KLS Martin Individual Patient Solutions implant devices are in the stabilization and fixation of mandibular fractures and mandibular reconstruction.

KLS Martin Individual Patient Solutions implant devices are intended for use in the stabilization and fixation of mandibular fractures and mandibular reconstruction. The purpose of this submission is to add optional metallic fibula and mandible surgical guide accessories to be used by the surgeon in bone graft harvesting and resection procedures.

KLS Martin Individual Patient Solutions is comprised of patient-specific models, metallic fibula and mandible surgical guides, and metallic bone plates. Metallic bone plates are used in conjunction with metallic bone screws for internal fixation of mandibular bone.

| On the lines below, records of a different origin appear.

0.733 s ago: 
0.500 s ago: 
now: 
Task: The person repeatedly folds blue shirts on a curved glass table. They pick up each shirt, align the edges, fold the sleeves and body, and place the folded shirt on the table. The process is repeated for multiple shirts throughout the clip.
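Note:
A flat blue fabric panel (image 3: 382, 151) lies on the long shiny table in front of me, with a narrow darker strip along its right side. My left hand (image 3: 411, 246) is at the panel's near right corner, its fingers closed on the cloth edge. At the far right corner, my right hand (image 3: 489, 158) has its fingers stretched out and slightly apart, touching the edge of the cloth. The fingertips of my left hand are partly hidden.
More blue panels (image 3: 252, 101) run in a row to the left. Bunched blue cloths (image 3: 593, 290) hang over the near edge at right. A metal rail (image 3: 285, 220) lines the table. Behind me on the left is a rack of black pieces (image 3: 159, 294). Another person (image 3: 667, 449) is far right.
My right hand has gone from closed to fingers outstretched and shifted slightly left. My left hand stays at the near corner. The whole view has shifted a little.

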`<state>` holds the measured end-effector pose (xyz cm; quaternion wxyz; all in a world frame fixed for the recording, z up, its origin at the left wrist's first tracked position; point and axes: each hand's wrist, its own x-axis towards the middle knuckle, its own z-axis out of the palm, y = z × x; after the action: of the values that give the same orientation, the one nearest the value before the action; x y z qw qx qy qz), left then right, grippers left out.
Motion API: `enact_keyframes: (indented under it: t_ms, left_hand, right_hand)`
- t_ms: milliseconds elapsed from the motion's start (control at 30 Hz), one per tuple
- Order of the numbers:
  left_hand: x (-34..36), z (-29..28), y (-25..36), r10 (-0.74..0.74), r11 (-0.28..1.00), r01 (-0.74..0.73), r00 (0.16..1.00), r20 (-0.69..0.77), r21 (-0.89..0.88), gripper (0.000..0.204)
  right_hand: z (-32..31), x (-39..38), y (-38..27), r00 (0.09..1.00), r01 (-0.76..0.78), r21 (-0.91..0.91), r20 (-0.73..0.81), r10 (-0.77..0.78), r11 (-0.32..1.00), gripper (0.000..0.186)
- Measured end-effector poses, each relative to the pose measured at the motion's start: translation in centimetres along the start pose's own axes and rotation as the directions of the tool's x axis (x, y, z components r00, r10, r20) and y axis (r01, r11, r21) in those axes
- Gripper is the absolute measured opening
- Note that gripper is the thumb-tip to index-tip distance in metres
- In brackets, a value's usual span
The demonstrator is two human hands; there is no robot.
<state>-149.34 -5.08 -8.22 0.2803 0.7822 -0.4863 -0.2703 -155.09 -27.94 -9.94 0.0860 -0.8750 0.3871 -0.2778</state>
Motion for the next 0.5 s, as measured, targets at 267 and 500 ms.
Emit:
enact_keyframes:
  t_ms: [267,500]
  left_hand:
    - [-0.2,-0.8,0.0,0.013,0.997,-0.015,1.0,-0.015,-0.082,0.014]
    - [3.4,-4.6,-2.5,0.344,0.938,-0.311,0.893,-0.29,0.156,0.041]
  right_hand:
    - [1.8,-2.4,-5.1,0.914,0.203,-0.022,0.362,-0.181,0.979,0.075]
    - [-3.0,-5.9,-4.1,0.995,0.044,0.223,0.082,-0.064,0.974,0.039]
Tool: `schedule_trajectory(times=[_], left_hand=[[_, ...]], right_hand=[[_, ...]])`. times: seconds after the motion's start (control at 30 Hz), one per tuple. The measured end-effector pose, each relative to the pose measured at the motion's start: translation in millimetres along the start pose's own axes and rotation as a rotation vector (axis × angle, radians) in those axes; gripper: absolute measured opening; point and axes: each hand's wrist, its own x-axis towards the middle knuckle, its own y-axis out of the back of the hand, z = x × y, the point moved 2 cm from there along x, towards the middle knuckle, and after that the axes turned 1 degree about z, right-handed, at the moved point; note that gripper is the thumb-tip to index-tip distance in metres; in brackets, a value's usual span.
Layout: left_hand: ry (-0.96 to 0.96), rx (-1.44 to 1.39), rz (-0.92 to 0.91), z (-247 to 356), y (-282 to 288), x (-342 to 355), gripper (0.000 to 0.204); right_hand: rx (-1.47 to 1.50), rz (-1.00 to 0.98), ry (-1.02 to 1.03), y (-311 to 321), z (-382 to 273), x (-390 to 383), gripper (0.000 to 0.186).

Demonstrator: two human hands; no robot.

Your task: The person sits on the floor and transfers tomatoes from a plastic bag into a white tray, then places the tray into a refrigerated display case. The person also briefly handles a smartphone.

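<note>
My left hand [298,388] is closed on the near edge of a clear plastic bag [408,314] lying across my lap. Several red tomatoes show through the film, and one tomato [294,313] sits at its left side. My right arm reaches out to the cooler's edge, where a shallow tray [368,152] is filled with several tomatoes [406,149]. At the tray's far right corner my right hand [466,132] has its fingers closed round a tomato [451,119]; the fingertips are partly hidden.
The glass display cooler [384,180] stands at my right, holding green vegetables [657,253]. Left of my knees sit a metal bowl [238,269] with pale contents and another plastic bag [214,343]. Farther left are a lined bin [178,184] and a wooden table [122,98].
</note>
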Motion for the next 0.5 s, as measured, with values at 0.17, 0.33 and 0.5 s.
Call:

The devices are manufactured based on medical imaging (CT scan) of the patient's anatomy with input from the physician during virtual planning and prior to finalization and production of the device. The physician only provides input for model manipulation and interactive feedback by viewing digital models of planned outputs that are modified by trained KLS Martin engineers during the planning session. For each design iteration, verification is performed by virtually fitting the generated device model over a 3D model of the patient's anatomy to ensure its dimensional properties allow an adequate fit.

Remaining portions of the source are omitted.